Among the lines below, take the one holding "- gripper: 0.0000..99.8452", the one holding "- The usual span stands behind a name", and all lines between them. Set them down exactly.

Entries taken from a collection
* * * *

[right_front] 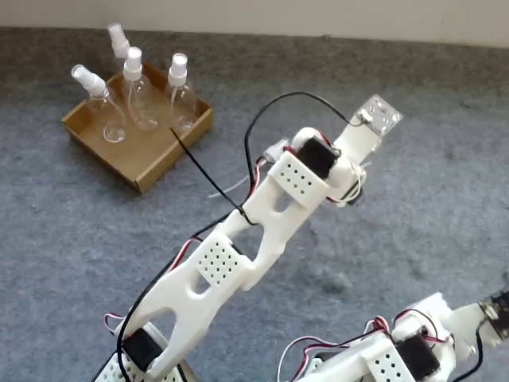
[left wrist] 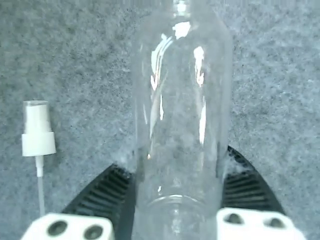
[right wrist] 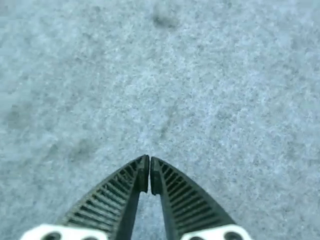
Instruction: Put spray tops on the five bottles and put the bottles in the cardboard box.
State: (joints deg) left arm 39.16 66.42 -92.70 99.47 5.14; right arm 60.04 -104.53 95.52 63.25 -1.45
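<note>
A clear bottle [left wrist: 180, 125] without a spray top stands between the black fingers of my left gripper [left wrist: 177, 192], which is shut on its lower body. A loose white spray top [left wrist: 37, 137] with its thin tube lies on the grey carpet beside that bottle, apart from it. In the high view the left arm [right_front: 238, 255] stretches to the middle of the carpet and covers the held bottle. The cardboard box [right_front: 163, 159] sits at the far left with several capped bottles [right_front: 181, 99] upright in it. My right gripper [right wrist: 150, 177] is shut on nothing, over bare carpet.
The right arm [right_front: 406, 354] sits low at the near right corner. A black cable [right_front: 203, 171] runs from the left arm past the box's near corner. Grey carpet [right_front: 445, 199] covers the whole work surface, open to the right of the left arm.
</note>
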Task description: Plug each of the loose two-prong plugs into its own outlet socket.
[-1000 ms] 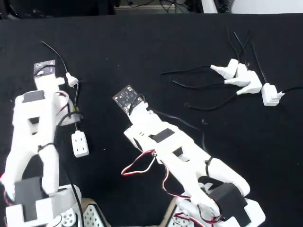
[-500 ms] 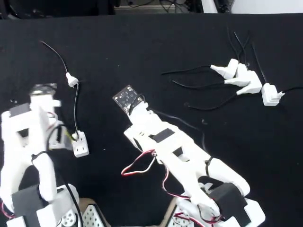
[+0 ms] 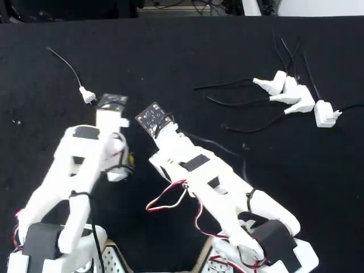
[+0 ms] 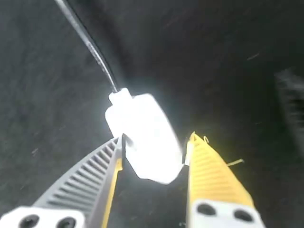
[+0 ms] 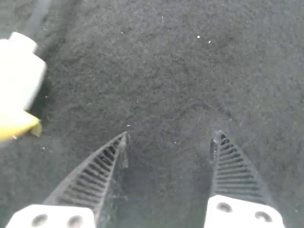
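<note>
Desk [image 3: 187, 51]: black, matte. Left jaws are clamped on the sides of a white socket block [image 4: 145, 137], its cord [image 4: 95, 52] running away from them; right jaws stand wide apart, holding nothing, over bare desk near it. One loose plug [image 3: 87, 95] lies near the left arm, more plugs [image 3: 287, 91] well apart on the right side.

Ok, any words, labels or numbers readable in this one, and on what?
None can be read.
The outlet socket held in the left gripper shows a blank white face.
The loose plugs are too small to show any print.
</note>
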`<act>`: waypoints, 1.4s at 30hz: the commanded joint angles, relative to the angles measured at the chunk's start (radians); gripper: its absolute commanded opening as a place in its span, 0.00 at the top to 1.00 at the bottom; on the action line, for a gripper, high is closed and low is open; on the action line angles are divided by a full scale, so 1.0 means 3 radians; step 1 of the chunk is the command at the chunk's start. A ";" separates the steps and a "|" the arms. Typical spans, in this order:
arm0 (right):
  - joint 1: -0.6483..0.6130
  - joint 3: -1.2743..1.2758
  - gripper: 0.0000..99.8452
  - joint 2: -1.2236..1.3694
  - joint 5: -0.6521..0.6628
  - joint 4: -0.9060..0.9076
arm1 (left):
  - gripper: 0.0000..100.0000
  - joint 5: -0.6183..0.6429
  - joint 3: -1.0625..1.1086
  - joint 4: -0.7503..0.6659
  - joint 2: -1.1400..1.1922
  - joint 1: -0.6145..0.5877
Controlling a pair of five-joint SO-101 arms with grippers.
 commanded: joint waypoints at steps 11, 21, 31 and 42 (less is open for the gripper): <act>-0.0020 -0.0003 0.73 -0.0156 0.0020 -0.0061 | 0.78 -0.0015 -0.0079 -0.0128 -0.0113 -0.0335; -0.0020 -0.0003 0.73 -0.0156 0.0020 -0.0066 | 0.78 -0.0476 -0.0064 -0.0128 -0.0077 -0.0979; -0.0020 -0.0003 0.73 -0.0156 0.0020 -0.0061 | 0.78 -0.0542 0.0335 -0.0476 -0.0072 -0.0601; -0.0020 -0.0003 0.73 -0.0156 0.0020 -0.0061 | 0.96 -0.0532 -0.0151 -0.0026 -0.0113 -0.0018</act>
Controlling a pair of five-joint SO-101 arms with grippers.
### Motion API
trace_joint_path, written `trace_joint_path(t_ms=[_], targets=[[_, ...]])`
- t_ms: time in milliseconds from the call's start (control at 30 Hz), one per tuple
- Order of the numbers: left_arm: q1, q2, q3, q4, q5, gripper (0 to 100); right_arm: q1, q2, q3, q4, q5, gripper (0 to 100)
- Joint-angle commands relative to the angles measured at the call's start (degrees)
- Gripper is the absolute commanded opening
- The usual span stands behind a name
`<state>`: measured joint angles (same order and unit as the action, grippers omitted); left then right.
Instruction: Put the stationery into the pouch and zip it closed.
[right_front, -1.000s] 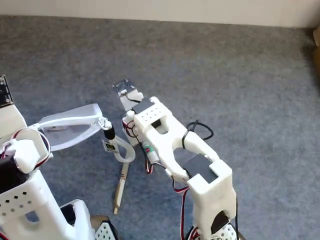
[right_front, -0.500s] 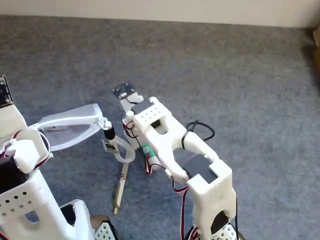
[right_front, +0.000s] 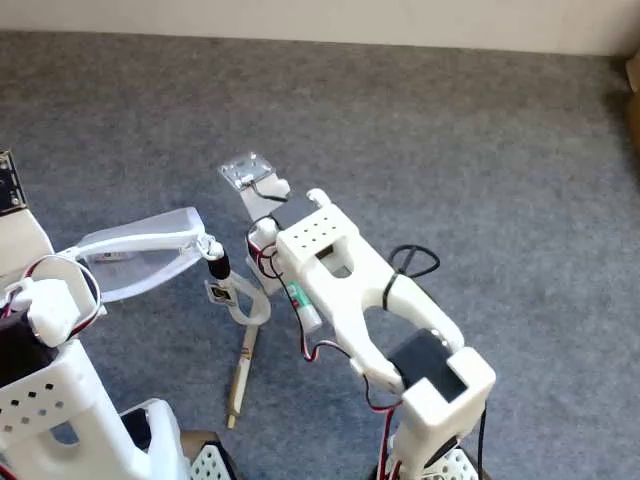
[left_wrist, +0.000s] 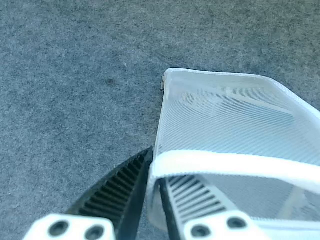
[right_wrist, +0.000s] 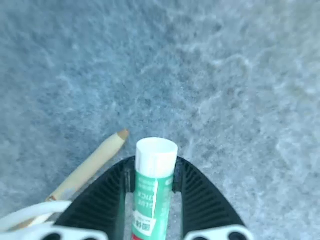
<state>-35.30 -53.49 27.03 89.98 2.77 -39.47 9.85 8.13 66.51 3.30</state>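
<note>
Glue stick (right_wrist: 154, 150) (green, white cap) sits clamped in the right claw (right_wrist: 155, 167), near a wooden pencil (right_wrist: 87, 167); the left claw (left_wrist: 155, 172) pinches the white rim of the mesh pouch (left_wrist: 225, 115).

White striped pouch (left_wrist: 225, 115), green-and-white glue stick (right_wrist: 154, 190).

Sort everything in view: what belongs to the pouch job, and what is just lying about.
Job: mesh pouch in the left gripper; glue stick in the right gripper; pencil.
Lying about: grey carpet underneath.
</note>
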Motion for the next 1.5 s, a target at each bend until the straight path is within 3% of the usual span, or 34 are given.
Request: trace_joint_path(t_ms=[0,400,1000,1267,1467], targets=[[-0.9,0.7,0.3,-1.3,-0.4,1,-0.3,-8.1,2.1,-0.6,0.7,0.8],[-0.8,0.8,0.3,-1.3,-0.4,1,-0.4,-24.3,17.8,-11.2,0.7,0.8],[-0.7,0.9,0.9,-1.8,-0.4,1,-0.4,-42.9,27.4,-12.4,0.7,0.9],[-0.7,0.9,0.9,-1.8,-0.4,1,-0.6,-57.8,40.2,-22.5,0.7,0.9],[-0.7,0.9,0.9,-1.8,-0.4,1,-0.6,-66.4,44.8,-24.1,1.1,0.9]])
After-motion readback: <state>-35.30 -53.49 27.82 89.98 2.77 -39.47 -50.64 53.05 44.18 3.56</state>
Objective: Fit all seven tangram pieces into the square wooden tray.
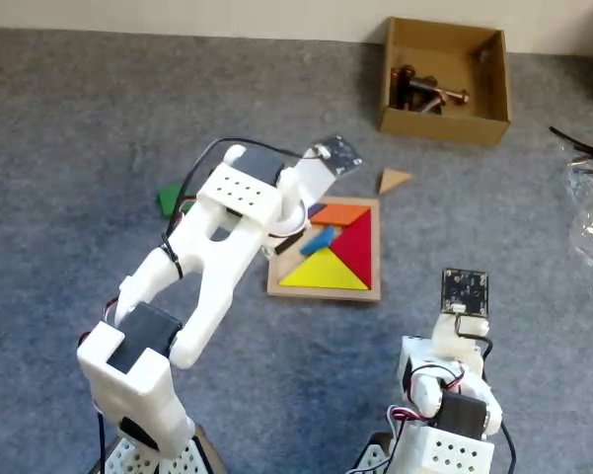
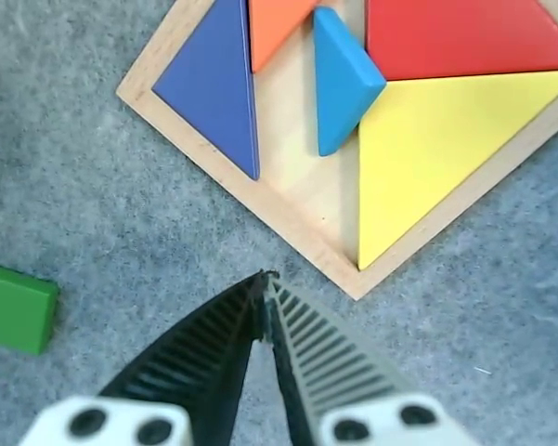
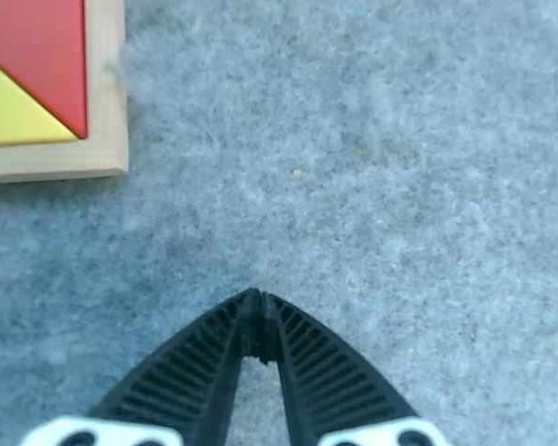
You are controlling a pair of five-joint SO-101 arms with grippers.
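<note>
The square wooden tray (image 2: 288, 209) holds a dark blue triangle (image 2: 214, 84), an orange piece (image 2: 274, 28), a red triangle (image 2: 455, 37) and a yellow triangle (image 2: 436, 139). A light blue piece (image 2: 343, 79) lies askew on the bare wood between them. My left gripper (image 2: 265, 282) is shut and empty, just outside the tray's corner. A green piece (image 2: 14, 307) lies on the carpet beside it. A tan triangle (image 1: 395, 179) lies beyond the tray (image 1: 373, 292). My right gripper (image 3: 253, 299) is shut and empty over carpet, near another tray corner (image 3: 102, 102).
A cardboard box (image 1: 444, 123) with small metal parts stands at the back right. Clear plastic and cables (image 1: 592, 197) lie at the right edge. The left arm (image 1: 207, 267) reaches over the tray's left side; the right arm (image 1: 444, 395) sits folded at the front right.
</note>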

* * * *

**EXERCISE RESULT**:
  - gripper: 0.0000..99.8452
  - joint 2: -1.2236..1.3694
  - joint 5: -0.6521..0.6628
  - joint 4: -0.9060..0.9076
arm1 (left):
  - gripper: 0.0000..100.0000
  - joint 5: -0.6183..0.6429
  - joint 3: -1.0625..1.1086
  - joint 4: -0.7503..0.6659
  - joint 2: -1.1400..1.1922
  - joint 1: -0.6145..0.5877
Controlling a pair of five-joint SO-101 arms with grippers.
 commanded: joint waypoints at steps 11, 21, 31 and 42 (less is open for the gripper): <act>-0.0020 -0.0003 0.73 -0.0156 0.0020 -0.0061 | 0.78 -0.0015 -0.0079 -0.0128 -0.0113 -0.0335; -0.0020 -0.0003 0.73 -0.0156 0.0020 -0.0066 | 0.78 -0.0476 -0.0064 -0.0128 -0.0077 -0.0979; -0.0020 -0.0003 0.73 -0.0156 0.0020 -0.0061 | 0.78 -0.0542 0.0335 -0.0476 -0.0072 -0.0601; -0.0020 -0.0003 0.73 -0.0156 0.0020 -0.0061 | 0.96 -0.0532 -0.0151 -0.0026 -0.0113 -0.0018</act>
Controlling a pair of five-joint SO-101 arms with grippers.
### Motion API
trace_joint_path, written `trace_joint_path(t_ms=[_], targets=[[_, ...]])`
- t_ms: time in milliseconds from the call's start (control at 30 Hz), one per tuple
- Order of the numbers: left_arm: q1, q2, q3, q4, q5, gripper (0 to 100); right_arm: q1, q2, q3, q4, q5, gripper (0 to 100)
- Joint-angle commands relative to the angles measured at the call's start (degrees)
- Gripper is the absolute commanded opening
- The usual span stands behind a name

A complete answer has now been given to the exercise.